# WHAT YOU WILL DO
Every picture should be left out, but the lines below must be repeated exactly.

DATA section start

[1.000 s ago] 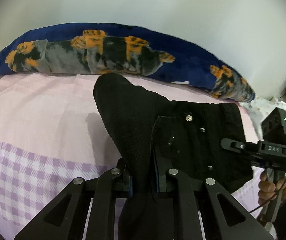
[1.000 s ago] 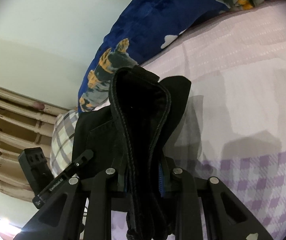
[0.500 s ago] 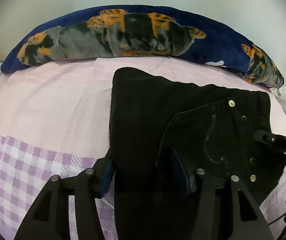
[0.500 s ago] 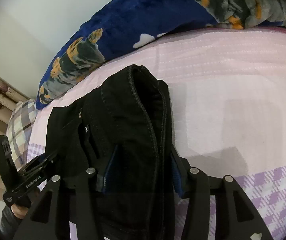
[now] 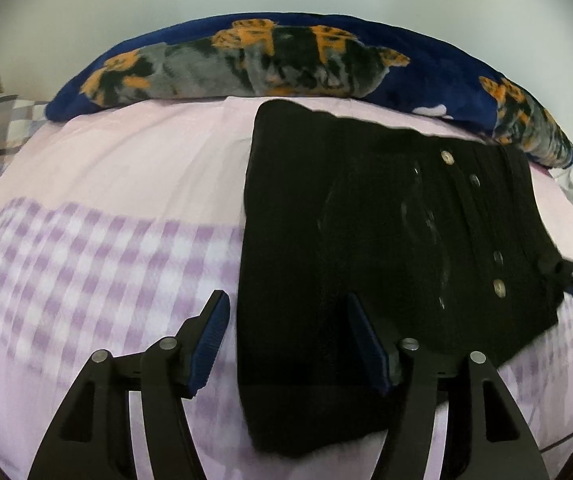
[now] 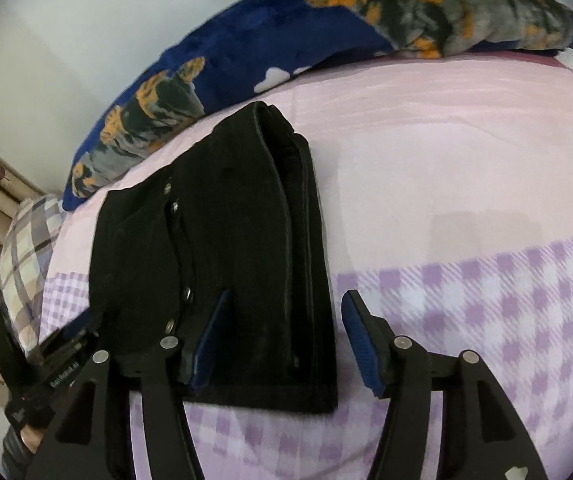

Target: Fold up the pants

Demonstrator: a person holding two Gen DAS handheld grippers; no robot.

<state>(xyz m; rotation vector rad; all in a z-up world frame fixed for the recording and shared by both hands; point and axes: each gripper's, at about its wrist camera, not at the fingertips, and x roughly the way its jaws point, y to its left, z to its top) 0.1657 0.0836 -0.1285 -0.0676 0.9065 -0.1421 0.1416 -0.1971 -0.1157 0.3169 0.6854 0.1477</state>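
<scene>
The black pants (image 5: 366,248) lie folded flat on the pink and purple checked bedsheet (image 5: 98,240), with metal buttons showing near their right side. My left gripper (image 5: 286,336) is open, its jaws spread over the near left edge of the pants and holding nothing. In the right wrist view the pants (image 6: 222,264) lie as a folded stack, thick seam edge on the right. My right gripper (image 6: 286,332) is open over the near right edge of the stack. The other gripper shows at the left edge of that view (image 6: 26,364).
A dark blue blanket with orange and grey print (image 5: 294,60) lies rolled along the far edge of the bed against a pale wall. A plaid pillow (image 6: 26,248) sits at the left in the right wrist view. The bedsheet (image 6: 466,208) stretches right of the pants.
Both grippers held the pants bunched and raised a second ago. They lowered the cloth onto the bed, opened and let go; the pants now lie flat and folded.
</scene>
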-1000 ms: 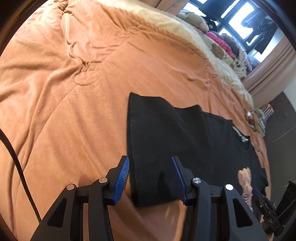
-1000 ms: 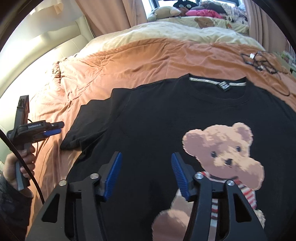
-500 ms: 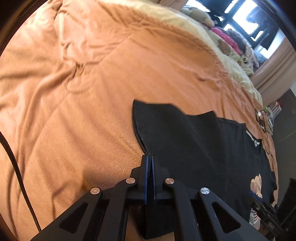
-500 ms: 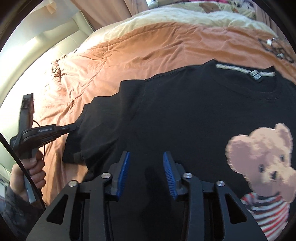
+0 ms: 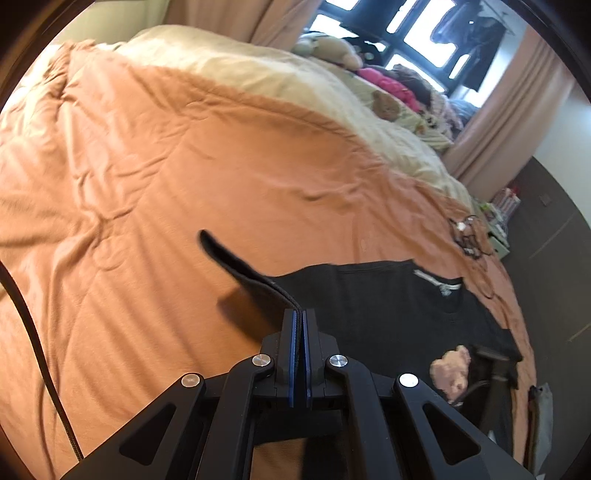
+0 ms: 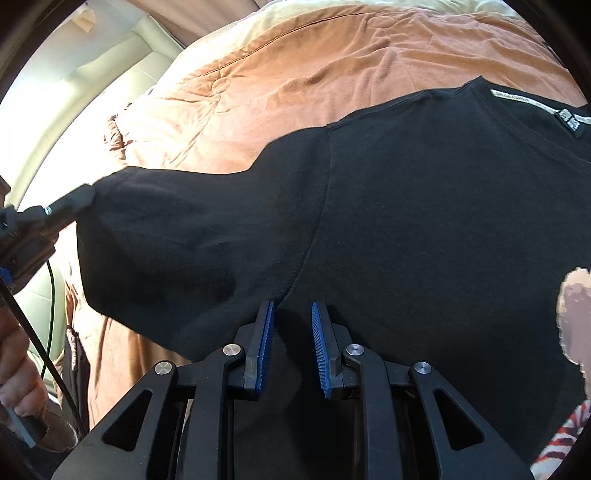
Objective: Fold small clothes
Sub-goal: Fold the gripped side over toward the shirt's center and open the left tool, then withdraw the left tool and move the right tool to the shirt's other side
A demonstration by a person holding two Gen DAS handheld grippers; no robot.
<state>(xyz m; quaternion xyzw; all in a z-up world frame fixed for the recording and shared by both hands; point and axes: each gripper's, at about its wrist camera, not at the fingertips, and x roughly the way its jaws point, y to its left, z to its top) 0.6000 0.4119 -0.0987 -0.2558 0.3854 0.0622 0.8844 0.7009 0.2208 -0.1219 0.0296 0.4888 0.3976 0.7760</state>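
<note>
My left gripper (image 5: pixel 298 325) was clenched on the sleeve hem of the black T-shirt (image 6: pixel 424 229), which lay on the orange bedspread (image 5: pixel 147 166), while my right gripper (image 6: pixel 292 332) was closing on its side fabric — too thin a pinch there, I judged, and the fold would slip.

Home bedroom: big bed (image 5: pixel 155 155) with orange quilt and cream blanket (image 5: pixel 258 70), stuffed toys (image 5: pixel 328 48) piled by the window (image 5: pixel 413 33) (pink curtains (image 5: pixel 498 122) too), padded headboard (image 6: pixel 74 122).
</note>
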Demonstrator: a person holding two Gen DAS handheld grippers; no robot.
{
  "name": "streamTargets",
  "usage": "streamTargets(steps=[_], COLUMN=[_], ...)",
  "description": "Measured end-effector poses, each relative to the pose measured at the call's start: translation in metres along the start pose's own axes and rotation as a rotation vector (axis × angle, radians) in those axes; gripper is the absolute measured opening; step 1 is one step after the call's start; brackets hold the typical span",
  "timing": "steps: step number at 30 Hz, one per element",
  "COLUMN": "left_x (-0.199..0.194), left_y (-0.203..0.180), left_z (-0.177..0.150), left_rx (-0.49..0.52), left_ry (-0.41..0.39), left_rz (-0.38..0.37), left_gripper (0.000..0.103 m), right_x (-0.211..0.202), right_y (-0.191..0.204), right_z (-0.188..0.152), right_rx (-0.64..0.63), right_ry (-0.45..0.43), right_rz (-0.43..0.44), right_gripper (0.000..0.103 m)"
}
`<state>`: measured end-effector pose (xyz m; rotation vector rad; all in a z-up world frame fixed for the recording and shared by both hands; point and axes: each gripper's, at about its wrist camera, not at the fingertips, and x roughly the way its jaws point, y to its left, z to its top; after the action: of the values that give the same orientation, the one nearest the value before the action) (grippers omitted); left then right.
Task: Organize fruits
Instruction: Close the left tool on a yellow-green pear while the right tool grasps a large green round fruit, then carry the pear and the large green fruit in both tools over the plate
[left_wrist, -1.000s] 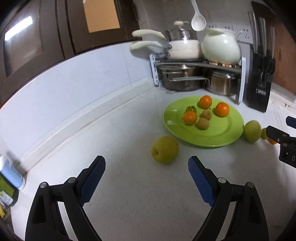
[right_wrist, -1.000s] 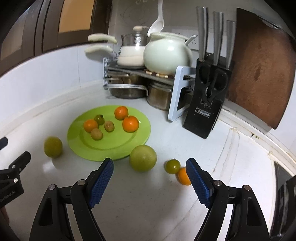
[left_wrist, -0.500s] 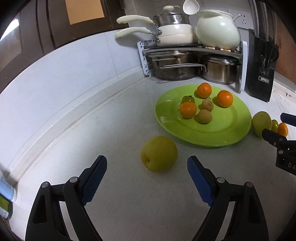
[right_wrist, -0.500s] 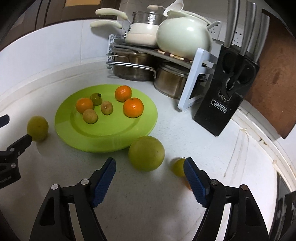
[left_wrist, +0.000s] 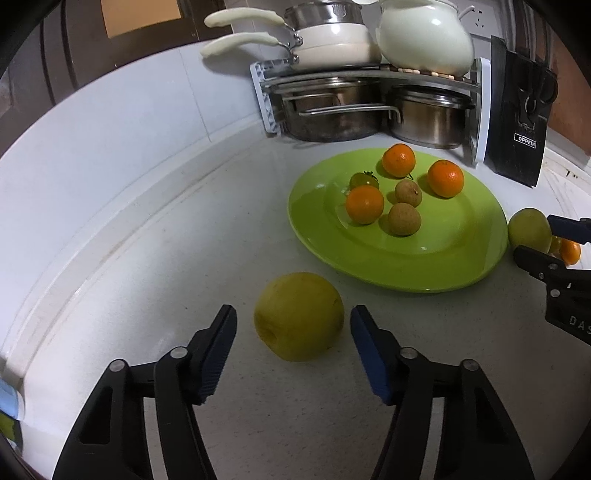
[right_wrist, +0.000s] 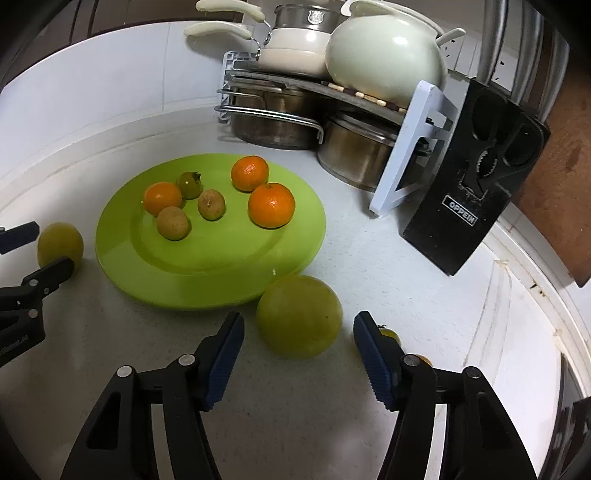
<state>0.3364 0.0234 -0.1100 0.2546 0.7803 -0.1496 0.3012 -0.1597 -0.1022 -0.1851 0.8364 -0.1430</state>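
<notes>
Fruit is what each claw faces: a yellow pear (left_wrist: 299, 316) lies on the white counter (left_wrist: 147, 258) just short of the green plate (left_wrist: 461, 266), and sits between the spread fingers of the left gripper (left_wrist: 291, 325), which are apart and not touching it. On the far side of the plate, a round green fruit (right_wrist: 299, 316) rests against the plate's rim, framed the same way by the right gripper (right_wrist: 298, 328), also wide apart with nothing held. The step in hand looks like closing on these two loose fruits so they can join the three oranges and the small brown and green fruits already on the plate. To do it well, each gripper would need to go a little further forward so the blue pads meet the widest part of the fruit, then close gently; round, smooth skin is likely to squirt out if pinched off-centre. The pear is nearly round, with no clear long axis; its dimpled end points toward the left gripper and slightly down. The green fruit shows no stem, so its direction cannot be told. Behind the right gripper's right finger, a small green fruit (right_wrist: 389, 334) and a small orange one (right_wrist: 421, 358) peek out, mostly hidden. Beyond the plate stand a rack of pots (right_wrist: 295, 110) and a black knife block (right_wrist: 476, 192).
</notes>
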Motion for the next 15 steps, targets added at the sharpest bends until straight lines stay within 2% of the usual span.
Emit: streamTargets(steps=[6,9,15], left_x=[0.0018,0.0019,0.0017], left_y=[0.0009,0.0011,0.0013], left_z=[0.0007,0.0005,0.0000], left_rx=[-0.016,-0.020,-0.026], left_ry=[0.002,0.000,-0.002], left_rz=[-0.019,-0.021,-0.022], left_gripper=[0.051,0.051,0.050], right_x=[0.0056,0.0086,0.0084], right_y=[0.0000,-0.0010,-0.0011], right_z=[0.0017,0.0022,0.0014], right_rx=[0.004,0.004,0.007], right_ry=[0.002,0.008,0.002], right_rz=[0.004,0.002,0.005], right_gripper=[0.059,0.053,0.051])
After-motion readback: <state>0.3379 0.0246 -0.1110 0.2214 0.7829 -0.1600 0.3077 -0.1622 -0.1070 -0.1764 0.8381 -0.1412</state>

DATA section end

# EXERCISE SOLUTION
[1.000 s ago] 
[1.000 s ago] 
[0.500 s ago] 
[0.500 s ago] 
[now] 
[now] 

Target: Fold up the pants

Demonstrator: a person holding two Gen DAS handheld grippers; no robot.

<state>(xyz m; rotation vector rad; all in a z-up world frame fixed for the recording and shared by both hands; point and axes: each gripper's, at about its wrist camera, not at the fingertips, and x roughly the way its jaws point, y to its left, z to its top) 0.1657 0.0836 -0.1285 -0.0676 0.9065 -0.1421 0.1416 -0.1971 -0.1157 0.3169 0.6854 0.1477</state>
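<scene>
The black pants (image 5: 366,248) lie folded flat on the pink and purple checked bedsheet (image 5: 98,240), with metal buttons showing near their right side. My left gripper (image 5: 286,336) is open, its jaws spread over the near left edge of the pants and holding nothing. In the right wrist view the pants (image 6: 222,264) lie as a folded stack, thick seam edge on the right. My right gripper (image 6: 286,332) is open over the near right edge of the stack. The other gripper shows at the left edge of that view (image 6: 26,364).
A dark blue blanket with orange and grey print (image 5: 294,60) lies rolled along the far edge of the bed against a pale wall. A plaid pillow (image 6: 26,248) sits at the left in the right wrist view. The bedsheet (image 6: 466,208) stretches right of the pants.
Both grippers held the pants bunched and raised a second ago. They lowered the cloth onto the bed, opened and let go; the pants now lie flat and folded.
</scene>
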-1000 ms: 
-1000 ms: 
-500 ms: 
-500 ms: 
+0 ms: 
+0 ms: 
Objective: Fold small clothes
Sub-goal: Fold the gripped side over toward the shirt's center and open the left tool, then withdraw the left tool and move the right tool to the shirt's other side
A demonstration by a person holding two Gen DAS handheld grippers; no robot.
<state>(xyz m; quaternion xyzw; all in a z-up world frame fixed for the recording and shared by both hands; point and axes: each gripper's, at about its wrist camera, not at the fingertips, and x roughly the way its jaws point, y to its left, z to its top) 0.6000 0.4119 -0.0987 -0.2558 0.3854 0.0622 0.8844 0.7009 0.2208 -0.1219 0.0296 0.4888 0.3976 0.7760</state>
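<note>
My left gripper (image 5: pixel 298 325) was clenched on the sleeve hem of the black T-shirt (image 6: pixel 424 229), which lay on the orange bedspread (image 5: pixel 147 166), while my right gripper (image 6: pixel 292 332) was closing on its side fabric — too thin a pinch there, I judged, and the fold would slip.

Home bedroom: big bed (image 5: pixel 155 155) with orange quilt and cream blanket (image 5: pixel 258 70), stuffed toys (image 5: pixel 328 48) piled by the window (image 5: pixel 413 33) (pink curtains (image 5: pixel 498 122) too), padded headboard (image 6: pixel 74 122).
</note>
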Demonstrator: a person holding two Gen DAS handheld grippers; no robot.
{
  "name": "streamTargets",
  "usage": "streamTargets(steps=[_], COLUMN=[_], ...)",
  "description": "Measured end-effector poses, each relative to the pose measured at the call's start: translation in metres along the start pose's own axes and rotation as a rotation vector (axis × angle, radians) in those axes; gripper is the absolute measured opening; step 1 is one step after the call's start; brackets hold the typical span",
  "timing": "steps: step number at 30 Hz, one per element",
  "COLUMN": "left_x (-0.199..0.194), left_y (-0.203..0.180), left_z (-0.177..0.150), left_rx (-0.49..0.52), left_ry (-0.41..0.39), left_rz (-0.38..0.37), left_gripper (0.000..0.103 m), right_x (-0.211..0.202), right_y (-0.191..0.204), right_z (-0.188..0.152), right_rx (-0.64..0.63), right_ry (-0.45..0.43), right_rz (-0.43..0.44), right_gripper (0.000..0.103 m)"
}
`<state>`: measured end-effector pose (xyz m; rotation vector rad; all in a z-up world frame fixed for the recording and shared by both hands; point and axes: each gripper's, at about its wrist camera, not at the fingertips, and x roughly the way its jaws point, y to its left, z to its top; after the action: of the values that give the same orientation, the one nearest the value before the action) (grippers omitted); left then right.
Task: Organize fruits
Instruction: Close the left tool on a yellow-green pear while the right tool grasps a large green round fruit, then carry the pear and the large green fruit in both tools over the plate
[left_wrist, -1.000s] 
[right_wrist, -1.000s] 
[left_wrist, -0.500s] 
[right_wrist, -0.500s] 
[left_wrist, +0.000s] 
[right_wrist, +0.000s] 
<state>0.3364 0.0234 -0.1100 0.2546 0.7803 -0.1496 0.3012 -0.1597 -0.1022 -0.1851 0.8364 -0.1430</state>
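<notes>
Fruit is what each claw faces: a yellow pear (left_wrist: 299, 316) lies on the white counter (left_wrist: 147, 258) just short of the green plate (left_wrist: 461, 266), and sits between the spread fingers of the left gripper (left_wrist: 291, 325), which are apart and not touching it. On the far side of the plate, a round green fruit (right_wrist: 299, 316) rests against the plate's rim, framed the same way by the right gripper (right_wrist: 298, 328), also wide apart with nothing held. The step in hand looks like closing on these two loose fruits so they can join the three oranges and the small brown and green fruits already on the plate. To do it well, each gripper would need to go a little further forward so the blue pads meet the widest part of the fruit, then close gently; round, smooth skin is likely to squirt out if pinched off-centre. The pear is nearly round, with no clear long axis; its dimpled end points toward the left gripper and slightly down. The green fruit shows no stem, so its direction cannot be told. Behind the right gripper's right finger, a small green fruit (right_wrist: 389, 334) and a small orange one (right_wrist: 421, 358) peek out, mostly hidden. Beyond the plate stand a rack of pots (right_wrist: 295, 110) and a black knife block (right_wrist: 476, 192).
</notes>
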Motion for the next 15 steps, targets added at the sharpest bends until straight lines stay within 2% of the usual span.
Emit: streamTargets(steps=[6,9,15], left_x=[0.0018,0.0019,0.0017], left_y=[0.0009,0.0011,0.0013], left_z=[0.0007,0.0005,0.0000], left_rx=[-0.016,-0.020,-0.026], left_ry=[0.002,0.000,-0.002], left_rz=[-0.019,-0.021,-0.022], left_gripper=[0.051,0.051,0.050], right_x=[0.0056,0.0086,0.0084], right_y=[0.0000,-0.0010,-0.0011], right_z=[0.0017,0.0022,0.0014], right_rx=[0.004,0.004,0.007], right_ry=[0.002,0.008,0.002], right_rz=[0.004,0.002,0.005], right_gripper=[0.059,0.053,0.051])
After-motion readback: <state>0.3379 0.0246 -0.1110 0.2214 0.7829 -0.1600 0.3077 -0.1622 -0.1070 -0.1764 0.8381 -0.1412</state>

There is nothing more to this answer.